That's my take on it too.  I remain interested in Scaleway, if they can build out what they have, take on new growth and keep it stable. I am not holding my breath though, they seemed to have hit the brakes on this experiment hard and sudden.


I view ARM as financially destructive at this point.  It will wreck many companies income / server sales here soon.  No different than what phones + tablets via ARM have done to Wintel sales.  Fact is, I am running my own lowly code, scrapers, etc. all on self hosted LAN based ARM these days.


Looking over at Raspberry Pi quad core at power meter right now, whole 2.4 watts   What isn't there to love.  I plug in my workstation to the meter I am going to vomit. Sure my workstation is a ton more horsepower, but, vast number of tasks are fine and able to be delegated to ARM with no significant loss of time, enjoyment, etc. while saving a bundle and heck, isolating some things further like I am fond of.


----------



## TheLinuxBug (Jan 4, 2016)

In my experience they have more often ran out of IP addresses than actual servers.  In cases where no IP address is available, you can change to use a local IP and it should let you generate the server.  Now this can be annoying unless you already have another server with them as otherwise you won't be able to access your new server from the internet, only locally.  I have had issues in the past with provisioning a new server because of no IPs but have always been able to sping up a new server with a local IP. If you don't need a server with direct internet access, this seems to work out fine.


my 2 cents.


Cheers!


----------



## willie (Jan 4, 2016)

As of a couple months ago, they were frequently out of servers, and as a separate matter, also frequently out of IP's.  I.e. they'd often be out of one or the other and sometimes out of both.  I don't know what if anything they've changed since then but I was able to spin up a server with an IP a couple weeks ago.  I also remember they did a big network upgrade around November which might have eased up the network problems.  I have 1 server there and it's been working fine in all regards, though that's a small sample.  I'd like them to get ipv6 working since I mostly want to use these things as infrastructure anyway, so I don't need ipv4 addresses.


----------



## OSTKCabal (Jan 5, 2016)

Their problem has everything to do with a lack of IPs, as well as (at the time) fairly significant network congestion. They've mainly fixed the network congestion, but IPs are kinda hard to come by - as you well know.


----------



## DomainBop (Jan 5, 2016)

OSTKCabal said:


> Their problem has everything to do with a lack of IPs, as well as (at the time) fairly significant network congestion. They've mainly fixed the network congestion, but IPs are kinda hard to come by - as you well know.
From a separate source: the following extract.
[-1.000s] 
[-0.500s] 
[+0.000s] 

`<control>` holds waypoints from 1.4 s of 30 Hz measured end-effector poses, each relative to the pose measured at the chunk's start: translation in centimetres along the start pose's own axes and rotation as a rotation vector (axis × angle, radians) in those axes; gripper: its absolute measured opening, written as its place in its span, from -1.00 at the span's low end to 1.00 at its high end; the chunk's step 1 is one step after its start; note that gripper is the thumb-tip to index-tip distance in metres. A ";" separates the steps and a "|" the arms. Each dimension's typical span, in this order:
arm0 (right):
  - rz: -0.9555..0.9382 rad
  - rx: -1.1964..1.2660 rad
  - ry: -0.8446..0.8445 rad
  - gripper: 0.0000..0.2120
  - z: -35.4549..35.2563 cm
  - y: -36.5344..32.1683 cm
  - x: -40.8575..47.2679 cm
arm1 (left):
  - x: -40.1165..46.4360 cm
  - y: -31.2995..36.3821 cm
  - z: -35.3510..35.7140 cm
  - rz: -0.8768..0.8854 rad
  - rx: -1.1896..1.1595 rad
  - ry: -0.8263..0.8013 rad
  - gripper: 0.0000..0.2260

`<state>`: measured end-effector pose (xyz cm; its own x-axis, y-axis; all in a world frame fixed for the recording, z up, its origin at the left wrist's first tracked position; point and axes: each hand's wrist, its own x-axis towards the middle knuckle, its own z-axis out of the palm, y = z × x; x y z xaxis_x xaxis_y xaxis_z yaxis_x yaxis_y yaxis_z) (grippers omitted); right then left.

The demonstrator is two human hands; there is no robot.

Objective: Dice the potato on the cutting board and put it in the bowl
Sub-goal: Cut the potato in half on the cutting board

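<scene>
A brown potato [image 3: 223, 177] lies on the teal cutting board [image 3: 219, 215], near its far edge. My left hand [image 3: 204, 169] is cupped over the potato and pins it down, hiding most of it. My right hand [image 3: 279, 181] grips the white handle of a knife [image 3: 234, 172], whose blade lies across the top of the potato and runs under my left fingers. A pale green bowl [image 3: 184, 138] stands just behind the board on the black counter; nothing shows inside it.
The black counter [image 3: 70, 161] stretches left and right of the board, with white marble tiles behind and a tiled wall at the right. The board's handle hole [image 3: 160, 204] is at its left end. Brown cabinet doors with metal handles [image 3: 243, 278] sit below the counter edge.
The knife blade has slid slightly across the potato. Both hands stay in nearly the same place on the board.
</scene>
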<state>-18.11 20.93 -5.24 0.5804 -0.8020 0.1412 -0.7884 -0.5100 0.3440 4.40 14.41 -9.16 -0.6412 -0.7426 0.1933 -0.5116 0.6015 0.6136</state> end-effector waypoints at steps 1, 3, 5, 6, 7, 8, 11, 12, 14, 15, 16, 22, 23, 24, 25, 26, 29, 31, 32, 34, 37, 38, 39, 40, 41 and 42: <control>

Poor planning for growth but IPs shouldn't be a problem for any Iliad brand.  All they need to do is ask Xavier. They're sitting on 11.1 million IPv4 on AS12322 and another 245K on AS12876.


----------



## OSTKCabal (Jan 5, 2016)

DomainBop said:


> Poor planning for growth but IPs shouldn't be a problem for any Iliad brand.  All they need to do is ask Xavier. They're sitting on 11.1 million IPv4 on AS12322 and another 245K on AS12876.



Seems to me they don't want to give them up. Cloud services are wasteful on IPv4 and they operate in a relatively low-profit area of the industry; maybe they're holding them back for sale?


----------



## drmike (Jan 5, 2016)

11 million IPs... bahahha wowzers


----------